LES BOIS DE MACHECOUL

Jean de Kardigân et ses amis avaient été fidèles au rendez-vous. Le 4 mai, toutes les troupes placées sous son commandement, et qui, sans compter les non-valeurs, se composaient de douze cents hommes, se trouvèrent réunies dans les bois de Machecoul.

Mais revenons de quelques pas en arrière.

Le lecteur a, nous l'espérons, gardé le souvenir de cette nuit agitée où le marquis, la Pâlotte, Jacquelin et Aubin Ploguen avaient fait leur expédition à la crique de Bel-Râch.
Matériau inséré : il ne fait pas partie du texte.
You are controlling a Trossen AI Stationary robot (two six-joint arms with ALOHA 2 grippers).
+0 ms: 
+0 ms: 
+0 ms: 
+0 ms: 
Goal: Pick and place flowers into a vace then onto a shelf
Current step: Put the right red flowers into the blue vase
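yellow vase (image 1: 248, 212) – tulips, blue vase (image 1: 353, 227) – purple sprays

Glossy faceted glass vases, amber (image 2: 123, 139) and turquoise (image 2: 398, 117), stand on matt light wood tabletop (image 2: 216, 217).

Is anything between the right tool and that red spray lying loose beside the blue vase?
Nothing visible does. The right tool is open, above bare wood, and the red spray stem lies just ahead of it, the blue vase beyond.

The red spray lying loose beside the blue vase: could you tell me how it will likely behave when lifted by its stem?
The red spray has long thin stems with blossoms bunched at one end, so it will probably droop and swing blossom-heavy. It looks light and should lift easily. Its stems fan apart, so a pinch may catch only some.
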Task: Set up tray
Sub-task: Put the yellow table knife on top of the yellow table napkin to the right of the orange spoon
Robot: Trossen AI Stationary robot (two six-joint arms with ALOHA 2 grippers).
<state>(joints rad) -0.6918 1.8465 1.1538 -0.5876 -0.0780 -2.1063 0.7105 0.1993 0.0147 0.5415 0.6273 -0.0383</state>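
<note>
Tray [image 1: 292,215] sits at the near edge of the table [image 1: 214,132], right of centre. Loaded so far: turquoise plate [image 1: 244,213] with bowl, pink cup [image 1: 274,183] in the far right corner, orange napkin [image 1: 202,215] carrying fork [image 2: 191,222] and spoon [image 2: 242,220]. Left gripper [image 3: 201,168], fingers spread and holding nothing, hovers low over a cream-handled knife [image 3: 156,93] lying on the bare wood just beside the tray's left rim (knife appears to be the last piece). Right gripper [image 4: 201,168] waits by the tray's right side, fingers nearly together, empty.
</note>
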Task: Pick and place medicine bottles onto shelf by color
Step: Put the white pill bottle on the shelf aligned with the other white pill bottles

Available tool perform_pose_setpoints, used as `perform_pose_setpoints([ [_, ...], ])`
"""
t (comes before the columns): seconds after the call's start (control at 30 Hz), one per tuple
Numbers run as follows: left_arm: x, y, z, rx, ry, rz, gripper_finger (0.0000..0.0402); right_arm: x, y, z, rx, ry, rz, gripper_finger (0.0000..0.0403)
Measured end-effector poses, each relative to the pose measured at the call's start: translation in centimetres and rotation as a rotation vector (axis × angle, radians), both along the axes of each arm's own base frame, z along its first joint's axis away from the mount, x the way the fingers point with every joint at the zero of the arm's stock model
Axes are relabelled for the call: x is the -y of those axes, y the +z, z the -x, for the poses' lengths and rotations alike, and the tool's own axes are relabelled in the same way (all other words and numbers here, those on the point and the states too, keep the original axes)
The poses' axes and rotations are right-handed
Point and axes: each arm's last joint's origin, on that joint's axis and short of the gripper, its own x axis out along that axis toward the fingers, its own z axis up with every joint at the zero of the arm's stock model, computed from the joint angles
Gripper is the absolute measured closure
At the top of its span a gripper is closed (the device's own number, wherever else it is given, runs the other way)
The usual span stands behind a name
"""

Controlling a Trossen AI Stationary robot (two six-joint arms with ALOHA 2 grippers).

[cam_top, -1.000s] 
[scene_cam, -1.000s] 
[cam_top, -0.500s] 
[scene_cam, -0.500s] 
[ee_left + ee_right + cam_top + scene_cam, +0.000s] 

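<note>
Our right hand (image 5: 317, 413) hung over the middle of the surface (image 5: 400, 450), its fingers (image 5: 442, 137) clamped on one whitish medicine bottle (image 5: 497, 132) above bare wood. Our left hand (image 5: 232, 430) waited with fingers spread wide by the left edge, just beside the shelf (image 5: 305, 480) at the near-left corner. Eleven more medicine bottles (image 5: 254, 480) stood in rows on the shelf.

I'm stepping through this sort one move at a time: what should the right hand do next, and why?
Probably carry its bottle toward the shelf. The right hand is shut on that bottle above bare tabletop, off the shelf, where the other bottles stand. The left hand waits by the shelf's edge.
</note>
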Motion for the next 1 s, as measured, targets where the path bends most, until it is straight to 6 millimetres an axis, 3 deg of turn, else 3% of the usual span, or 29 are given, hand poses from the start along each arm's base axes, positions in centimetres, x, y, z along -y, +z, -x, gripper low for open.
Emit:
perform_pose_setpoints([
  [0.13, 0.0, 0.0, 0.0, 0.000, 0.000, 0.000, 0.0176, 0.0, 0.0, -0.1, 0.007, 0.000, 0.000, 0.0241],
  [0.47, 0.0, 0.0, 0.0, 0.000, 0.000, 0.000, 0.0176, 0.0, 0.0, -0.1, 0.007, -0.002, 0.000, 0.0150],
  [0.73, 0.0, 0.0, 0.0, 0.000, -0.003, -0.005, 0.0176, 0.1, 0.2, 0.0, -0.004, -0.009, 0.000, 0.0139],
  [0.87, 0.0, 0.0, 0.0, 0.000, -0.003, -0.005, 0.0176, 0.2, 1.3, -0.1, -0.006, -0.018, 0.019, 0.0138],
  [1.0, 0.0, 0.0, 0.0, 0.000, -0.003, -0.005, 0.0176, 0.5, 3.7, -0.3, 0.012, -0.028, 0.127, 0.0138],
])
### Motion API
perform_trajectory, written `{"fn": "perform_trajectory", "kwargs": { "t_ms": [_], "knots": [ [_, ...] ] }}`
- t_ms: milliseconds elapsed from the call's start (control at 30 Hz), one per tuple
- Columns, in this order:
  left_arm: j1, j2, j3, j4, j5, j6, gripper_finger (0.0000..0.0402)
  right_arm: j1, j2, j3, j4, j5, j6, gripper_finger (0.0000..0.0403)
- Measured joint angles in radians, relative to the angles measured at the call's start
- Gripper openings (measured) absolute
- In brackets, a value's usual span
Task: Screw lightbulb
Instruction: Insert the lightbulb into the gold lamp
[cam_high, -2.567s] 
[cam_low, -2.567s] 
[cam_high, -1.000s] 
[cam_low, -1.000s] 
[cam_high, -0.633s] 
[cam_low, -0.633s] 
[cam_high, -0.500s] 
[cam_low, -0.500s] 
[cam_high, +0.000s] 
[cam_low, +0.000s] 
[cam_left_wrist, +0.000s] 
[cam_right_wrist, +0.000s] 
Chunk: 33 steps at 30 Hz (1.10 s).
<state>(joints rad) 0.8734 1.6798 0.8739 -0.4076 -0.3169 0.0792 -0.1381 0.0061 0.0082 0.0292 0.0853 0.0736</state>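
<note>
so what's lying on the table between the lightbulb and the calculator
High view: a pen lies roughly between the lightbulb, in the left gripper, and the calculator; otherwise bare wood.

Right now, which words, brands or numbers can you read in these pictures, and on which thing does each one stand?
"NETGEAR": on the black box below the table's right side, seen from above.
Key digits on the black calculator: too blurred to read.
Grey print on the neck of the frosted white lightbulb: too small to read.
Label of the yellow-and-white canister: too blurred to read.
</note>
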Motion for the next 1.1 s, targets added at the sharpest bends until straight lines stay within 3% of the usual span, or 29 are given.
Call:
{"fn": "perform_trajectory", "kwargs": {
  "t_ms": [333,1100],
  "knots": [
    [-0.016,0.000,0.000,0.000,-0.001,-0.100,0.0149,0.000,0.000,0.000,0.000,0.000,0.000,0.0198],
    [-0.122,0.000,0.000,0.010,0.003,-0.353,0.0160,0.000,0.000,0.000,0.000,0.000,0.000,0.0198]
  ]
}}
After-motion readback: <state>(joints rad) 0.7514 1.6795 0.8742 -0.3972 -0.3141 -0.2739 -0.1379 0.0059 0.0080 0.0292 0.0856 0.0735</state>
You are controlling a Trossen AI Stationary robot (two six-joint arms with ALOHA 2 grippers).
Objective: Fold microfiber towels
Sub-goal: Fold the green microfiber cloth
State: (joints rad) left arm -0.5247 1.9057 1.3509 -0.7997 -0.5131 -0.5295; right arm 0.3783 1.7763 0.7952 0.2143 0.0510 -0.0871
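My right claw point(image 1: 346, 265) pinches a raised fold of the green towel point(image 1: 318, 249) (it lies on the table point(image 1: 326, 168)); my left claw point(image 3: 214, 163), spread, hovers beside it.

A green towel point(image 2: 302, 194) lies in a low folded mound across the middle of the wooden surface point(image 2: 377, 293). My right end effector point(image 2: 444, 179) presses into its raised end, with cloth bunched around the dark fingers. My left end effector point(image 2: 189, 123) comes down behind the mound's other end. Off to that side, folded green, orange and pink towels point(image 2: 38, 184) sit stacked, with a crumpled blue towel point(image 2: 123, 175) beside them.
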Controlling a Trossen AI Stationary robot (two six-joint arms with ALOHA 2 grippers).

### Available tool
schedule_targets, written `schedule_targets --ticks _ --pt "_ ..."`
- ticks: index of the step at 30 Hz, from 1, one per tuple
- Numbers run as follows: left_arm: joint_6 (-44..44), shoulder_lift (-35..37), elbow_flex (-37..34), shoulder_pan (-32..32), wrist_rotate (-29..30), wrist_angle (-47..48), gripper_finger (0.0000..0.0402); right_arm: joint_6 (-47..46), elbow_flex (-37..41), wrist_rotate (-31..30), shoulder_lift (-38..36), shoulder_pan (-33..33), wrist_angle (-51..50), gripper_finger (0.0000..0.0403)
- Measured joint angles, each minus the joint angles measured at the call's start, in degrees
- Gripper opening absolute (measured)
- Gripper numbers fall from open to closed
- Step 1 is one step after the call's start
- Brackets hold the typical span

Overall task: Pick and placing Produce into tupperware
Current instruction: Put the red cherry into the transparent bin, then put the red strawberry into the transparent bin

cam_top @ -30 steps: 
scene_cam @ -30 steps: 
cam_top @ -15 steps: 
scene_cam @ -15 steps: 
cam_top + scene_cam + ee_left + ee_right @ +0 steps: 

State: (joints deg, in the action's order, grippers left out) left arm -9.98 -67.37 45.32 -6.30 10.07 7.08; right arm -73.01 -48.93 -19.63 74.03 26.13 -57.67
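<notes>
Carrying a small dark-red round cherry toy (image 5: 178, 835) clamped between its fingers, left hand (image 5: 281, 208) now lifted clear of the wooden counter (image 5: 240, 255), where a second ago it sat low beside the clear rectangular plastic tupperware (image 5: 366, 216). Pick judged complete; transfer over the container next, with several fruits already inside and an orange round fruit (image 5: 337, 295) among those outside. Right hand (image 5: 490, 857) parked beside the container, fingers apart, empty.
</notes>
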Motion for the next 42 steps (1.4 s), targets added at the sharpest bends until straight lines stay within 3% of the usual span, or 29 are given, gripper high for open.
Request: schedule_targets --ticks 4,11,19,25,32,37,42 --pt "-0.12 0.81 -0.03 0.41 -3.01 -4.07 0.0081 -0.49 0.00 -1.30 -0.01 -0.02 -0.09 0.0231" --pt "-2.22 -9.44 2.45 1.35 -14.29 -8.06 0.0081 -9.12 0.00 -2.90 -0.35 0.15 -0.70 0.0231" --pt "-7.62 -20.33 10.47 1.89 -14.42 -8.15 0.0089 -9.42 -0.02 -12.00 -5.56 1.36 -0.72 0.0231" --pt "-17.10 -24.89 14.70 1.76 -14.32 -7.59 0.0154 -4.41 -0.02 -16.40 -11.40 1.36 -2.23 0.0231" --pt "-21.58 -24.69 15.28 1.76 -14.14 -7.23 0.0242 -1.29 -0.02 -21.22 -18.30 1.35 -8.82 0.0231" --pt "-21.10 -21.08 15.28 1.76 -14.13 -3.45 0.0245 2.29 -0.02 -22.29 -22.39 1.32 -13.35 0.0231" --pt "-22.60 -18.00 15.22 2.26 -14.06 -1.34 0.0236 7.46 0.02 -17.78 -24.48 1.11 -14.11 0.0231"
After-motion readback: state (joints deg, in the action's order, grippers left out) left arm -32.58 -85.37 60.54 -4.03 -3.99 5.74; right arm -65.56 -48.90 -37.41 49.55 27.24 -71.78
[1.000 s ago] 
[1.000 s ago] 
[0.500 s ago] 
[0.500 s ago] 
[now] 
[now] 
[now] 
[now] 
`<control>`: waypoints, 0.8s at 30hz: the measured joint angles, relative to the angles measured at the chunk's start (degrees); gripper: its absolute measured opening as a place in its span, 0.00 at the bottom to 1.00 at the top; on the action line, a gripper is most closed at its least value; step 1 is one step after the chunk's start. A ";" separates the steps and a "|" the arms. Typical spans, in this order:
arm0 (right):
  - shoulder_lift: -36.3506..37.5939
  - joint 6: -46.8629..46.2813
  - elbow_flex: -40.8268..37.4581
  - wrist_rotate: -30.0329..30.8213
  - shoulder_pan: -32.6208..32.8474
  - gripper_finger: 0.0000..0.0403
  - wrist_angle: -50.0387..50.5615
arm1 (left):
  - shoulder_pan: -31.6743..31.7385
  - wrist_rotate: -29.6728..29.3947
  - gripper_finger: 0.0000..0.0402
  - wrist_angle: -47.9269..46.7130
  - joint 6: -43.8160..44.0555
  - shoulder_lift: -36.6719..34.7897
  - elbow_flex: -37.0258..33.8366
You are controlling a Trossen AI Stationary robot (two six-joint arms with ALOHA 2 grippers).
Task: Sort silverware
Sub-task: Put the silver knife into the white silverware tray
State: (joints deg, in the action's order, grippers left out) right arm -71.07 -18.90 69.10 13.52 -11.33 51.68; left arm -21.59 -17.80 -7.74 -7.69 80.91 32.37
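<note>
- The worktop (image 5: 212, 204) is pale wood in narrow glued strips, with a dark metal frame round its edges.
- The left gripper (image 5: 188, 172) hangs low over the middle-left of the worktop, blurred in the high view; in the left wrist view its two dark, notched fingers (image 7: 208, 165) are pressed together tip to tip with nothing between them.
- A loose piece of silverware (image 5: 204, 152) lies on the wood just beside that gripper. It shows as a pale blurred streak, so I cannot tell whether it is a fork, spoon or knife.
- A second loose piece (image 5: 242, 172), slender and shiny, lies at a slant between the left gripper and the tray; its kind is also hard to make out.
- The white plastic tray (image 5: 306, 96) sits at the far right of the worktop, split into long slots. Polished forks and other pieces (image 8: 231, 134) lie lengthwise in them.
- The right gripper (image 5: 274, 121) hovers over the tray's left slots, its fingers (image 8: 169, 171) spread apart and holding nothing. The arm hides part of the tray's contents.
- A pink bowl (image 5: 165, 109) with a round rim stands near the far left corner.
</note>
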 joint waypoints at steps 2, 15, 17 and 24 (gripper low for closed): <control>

Au retour, Henry du Puiseux, arrivé sur le brick hollandais l'Espérance, avait remis au marquis les dépêches et les ordres de Madame.

Puis, deux paysans, un jeune, Pinson, un vieux, Leneguy, étaient venus frapper à la porte du vieux manoir pour demander l'hospitalité.

Nul n'avait soupçonné que Pinson était cette Fernande, dont le marquis s'était brusquement séparé. Seul, Aubin Ploguen s'était douté de quelque chose; seul, le Breton fidèle avait pressenti qu'un mystère était caché sous le déguisement de la jeune fille.

A son réveil, Pinson éprouva ce double et contraire sentiment de la crainte et de la joie.

La joie… car elle était près de Jean.